◆ **WHAT TO DO**
After locating "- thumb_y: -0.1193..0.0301" in the listing below, copy that line and each one after it exactly, ending with the line that has "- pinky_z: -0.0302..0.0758".

===== RECORD EXTRACTS

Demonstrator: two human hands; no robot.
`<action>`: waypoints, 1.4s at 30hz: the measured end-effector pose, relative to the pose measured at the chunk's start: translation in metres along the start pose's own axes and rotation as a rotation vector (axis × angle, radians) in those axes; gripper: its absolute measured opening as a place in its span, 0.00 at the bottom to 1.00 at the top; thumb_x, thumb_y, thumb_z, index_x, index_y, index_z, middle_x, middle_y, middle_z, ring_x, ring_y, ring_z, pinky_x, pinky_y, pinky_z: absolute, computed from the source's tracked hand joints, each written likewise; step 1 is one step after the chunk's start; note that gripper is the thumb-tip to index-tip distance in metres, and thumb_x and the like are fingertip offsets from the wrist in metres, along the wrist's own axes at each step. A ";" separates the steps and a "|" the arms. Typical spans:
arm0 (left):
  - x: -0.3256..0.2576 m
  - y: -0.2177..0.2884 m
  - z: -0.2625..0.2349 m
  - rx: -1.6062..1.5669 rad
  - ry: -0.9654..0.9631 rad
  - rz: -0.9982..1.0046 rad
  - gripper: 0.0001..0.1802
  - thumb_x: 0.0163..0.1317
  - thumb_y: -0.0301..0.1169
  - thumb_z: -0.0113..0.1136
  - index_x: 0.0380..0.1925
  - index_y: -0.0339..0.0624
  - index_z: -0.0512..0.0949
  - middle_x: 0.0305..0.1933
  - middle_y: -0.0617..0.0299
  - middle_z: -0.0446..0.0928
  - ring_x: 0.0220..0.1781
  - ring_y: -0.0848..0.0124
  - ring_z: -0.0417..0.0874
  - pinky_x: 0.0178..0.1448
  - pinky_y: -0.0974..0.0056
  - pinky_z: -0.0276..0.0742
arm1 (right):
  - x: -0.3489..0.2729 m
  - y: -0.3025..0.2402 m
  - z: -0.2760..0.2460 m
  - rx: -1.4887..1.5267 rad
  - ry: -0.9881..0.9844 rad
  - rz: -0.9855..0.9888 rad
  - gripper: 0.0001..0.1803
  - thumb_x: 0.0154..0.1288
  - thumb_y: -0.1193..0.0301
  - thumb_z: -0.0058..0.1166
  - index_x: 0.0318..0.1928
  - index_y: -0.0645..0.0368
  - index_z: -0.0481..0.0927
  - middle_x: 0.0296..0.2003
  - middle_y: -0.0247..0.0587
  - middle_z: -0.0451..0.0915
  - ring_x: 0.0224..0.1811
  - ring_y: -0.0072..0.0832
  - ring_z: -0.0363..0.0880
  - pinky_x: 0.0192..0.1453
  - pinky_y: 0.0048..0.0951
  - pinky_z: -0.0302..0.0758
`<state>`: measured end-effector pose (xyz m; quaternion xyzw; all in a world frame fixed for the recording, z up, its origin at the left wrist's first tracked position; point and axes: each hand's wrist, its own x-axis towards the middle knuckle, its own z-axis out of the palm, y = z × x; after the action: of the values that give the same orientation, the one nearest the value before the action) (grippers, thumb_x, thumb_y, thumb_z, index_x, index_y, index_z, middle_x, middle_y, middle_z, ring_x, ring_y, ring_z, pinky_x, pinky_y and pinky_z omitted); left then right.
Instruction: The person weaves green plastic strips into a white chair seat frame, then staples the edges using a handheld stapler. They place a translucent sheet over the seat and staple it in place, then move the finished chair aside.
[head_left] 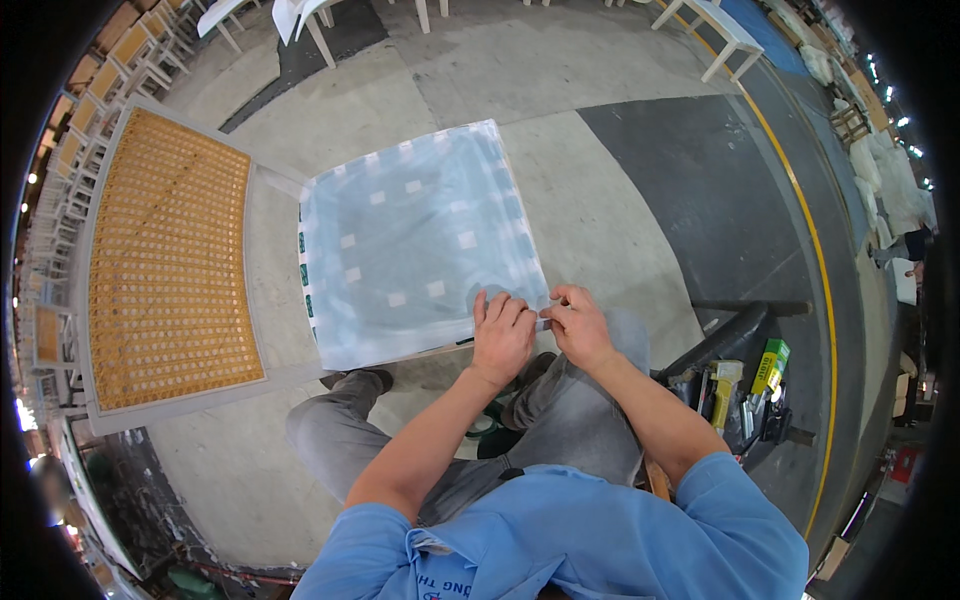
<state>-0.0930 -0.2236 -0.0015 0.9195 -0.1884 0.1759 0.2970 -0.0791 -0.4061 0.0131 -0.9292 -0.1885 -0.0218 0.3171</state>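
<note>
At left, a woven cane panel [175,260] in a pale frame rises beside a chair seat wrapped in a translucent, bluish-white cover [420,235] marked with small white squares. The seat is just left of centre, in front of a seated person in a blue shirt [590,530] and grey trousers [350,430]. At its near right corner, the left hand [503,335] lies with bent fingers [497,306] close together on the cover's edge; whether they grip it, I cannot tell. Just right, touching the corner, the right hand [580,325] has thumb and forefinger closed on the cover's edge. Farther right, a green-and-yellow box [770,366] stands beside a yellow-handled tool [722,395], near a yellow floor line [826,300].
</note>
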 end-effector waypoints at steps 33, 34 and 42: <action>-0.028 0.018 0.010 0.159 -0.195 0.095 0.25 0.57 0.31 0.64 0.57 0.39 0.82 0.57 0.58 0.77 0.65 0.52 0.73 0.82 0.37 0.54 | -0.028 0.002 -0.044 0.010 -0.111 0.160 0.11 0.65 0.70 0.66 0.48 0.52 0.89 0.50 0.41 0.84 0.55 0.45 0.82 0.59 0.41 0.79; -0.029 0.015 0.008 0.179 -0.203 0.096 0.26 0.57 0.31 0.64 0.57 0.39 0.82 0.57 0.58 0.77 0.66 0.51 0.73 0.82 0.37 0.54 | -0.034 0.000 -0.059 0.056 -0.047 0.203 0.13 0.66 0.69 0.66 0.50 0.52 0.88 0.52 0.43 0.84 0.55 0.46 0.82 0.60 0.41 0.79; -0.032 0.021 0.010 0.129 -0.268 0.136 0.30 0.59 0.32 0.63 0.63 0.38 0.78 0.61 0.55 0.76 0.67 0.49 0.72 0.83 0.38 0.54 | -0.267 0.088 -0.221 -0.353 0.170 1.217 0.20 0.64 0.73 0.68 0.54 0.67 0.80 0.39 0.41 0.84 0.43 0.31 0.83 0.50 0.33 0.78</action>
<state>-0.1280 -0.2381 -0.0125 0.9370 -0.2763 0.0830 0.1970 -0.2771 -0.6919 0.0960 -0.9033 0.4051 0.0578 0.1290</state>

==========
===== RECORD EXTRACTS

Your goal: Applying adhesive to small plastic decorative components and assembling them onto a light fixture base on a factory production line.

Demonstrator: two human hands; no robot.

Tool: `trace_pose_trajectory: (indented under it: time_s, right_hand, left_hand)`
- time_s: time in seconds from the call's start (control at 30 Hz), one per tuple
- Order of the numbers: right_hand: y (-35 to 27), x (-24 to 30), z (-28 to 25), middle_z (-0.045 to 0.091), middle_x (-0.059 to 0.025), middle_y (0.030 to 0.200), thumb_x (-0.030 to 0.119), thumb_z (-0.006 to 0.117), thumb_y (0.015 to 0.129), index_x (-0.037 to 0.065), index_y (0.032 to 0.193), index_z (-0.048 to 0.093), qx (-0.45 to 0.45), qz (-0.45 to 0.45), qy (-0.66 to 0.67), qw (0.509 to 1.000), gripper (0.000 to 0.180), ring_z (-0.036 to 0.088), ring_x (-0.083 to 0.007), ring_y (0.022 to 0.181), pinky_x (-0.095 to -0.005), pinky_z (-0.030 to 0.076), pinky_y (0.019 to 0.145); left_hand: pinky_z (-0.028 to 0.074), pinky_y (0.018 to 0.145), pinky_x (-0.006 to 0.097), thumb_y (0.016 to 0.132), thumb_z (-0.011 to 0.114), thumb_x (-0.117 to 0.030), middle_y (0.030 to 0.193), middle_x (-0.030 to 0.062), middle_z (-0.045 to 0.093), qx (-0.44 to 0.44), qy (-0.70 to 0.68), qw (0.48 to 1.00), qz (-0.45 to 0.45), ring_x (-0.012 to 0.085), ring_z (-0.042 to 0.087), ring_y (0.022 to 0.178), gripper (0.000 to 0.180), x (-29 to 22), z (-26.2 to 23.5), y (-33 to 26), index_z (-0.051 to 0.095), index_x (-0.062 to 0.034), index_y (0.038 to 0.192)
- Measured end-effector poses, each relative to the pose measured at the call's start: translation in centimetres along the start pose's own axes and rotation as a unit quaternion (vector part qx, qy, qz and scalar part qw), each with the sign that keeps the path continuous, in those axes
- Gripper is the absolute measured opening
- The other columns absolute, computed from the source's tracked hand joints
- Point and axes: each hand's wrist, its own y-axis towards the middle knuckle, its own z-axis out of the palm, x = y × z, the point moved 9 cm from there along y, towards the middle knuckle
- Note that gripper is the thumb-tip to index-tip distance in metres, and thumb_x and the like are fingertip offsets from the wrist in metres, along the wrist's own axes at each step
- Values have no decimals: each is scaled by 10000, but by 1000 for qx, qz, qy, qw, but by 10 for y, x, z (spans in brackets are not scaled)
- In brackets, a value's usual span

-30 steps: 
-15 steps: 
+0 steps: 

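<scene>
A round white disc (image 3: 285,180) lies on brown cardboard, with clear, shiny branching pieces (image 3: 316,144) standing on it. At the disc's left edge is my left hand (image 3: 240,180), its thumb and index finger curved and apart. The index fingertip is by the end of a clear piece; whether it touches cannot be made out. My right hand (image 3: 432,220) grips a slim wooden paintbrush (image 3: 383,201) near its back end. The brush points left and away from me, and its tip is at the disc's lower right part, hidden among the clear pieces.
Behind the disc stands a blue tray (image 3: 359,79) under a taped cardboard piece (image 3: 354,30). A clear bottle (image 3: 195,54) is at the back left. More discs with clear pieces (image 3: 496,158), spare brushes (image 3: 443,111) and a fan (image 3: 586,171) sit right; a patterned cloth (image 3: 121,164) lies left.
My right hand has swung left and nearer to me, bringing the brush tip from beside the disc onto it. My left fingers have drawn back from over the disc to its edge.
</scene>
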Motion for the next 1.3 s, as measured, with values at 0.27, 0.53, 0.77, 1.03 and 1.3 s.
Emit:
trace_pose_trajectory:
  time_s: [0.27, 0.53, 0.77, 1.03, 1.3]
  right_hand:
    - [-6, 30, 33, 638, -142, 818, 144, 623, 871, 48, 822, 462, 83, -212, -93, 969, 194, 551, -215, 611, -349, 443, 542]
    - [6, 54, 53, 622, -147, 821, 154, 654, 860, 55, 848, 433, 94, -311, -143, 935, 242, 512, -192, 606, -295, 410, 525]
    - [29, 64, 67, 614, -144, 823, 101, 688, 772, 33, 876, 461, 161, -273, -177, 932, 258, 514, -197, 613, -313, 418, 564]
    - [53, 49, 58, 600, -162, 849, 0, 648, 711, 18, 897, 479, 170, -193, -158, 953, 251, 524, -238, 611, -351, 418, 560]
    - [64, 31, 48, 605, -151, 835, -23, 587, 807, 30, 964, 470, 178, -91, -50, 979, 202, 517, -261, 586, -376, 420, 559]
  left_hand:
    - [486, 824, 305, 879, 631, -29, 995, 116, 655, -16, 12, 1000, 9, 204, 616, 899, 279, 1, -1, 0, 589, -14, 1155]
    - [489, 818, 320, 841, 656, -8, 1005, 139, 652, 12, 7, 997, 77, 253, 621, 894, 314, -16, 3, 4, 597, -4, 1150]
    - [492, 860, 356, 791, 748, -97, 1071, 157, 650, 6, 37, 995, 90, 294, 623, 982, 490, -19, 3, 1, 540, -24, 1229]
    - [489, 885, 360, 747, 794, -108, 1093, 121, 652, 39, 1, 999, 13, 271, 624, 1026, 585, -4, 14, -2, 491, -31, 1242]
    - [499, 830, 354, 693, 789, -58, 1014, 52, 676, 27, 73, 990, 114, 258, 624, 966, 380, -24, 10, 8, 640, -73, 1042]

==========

◆ **OUTPUT OF THE TASK**
  - thumb_y: -0.1193..0.0301
  - thumb_z: -0.0058..0.1166
  - index_x: 0.0318..0.1928
  - index_y: -0.0645..0.0368
  - index_z: -0.0481..0.0927
  - middle_x: 0.0296..0.2003
  - middle_y: -0.0247..0.0587
  - middle_z: -0.0451..0.0915
  - ring_x: 0.0224..0.1811
  - ring_y: -0.0072..0.0832
  - ring_z: -0.0363..0.0880
  - pinky_x: 0.0192..0.1453
  - pinky_y: 0.0048..0.0951
  - pinky_z: -0.0302..0.0758

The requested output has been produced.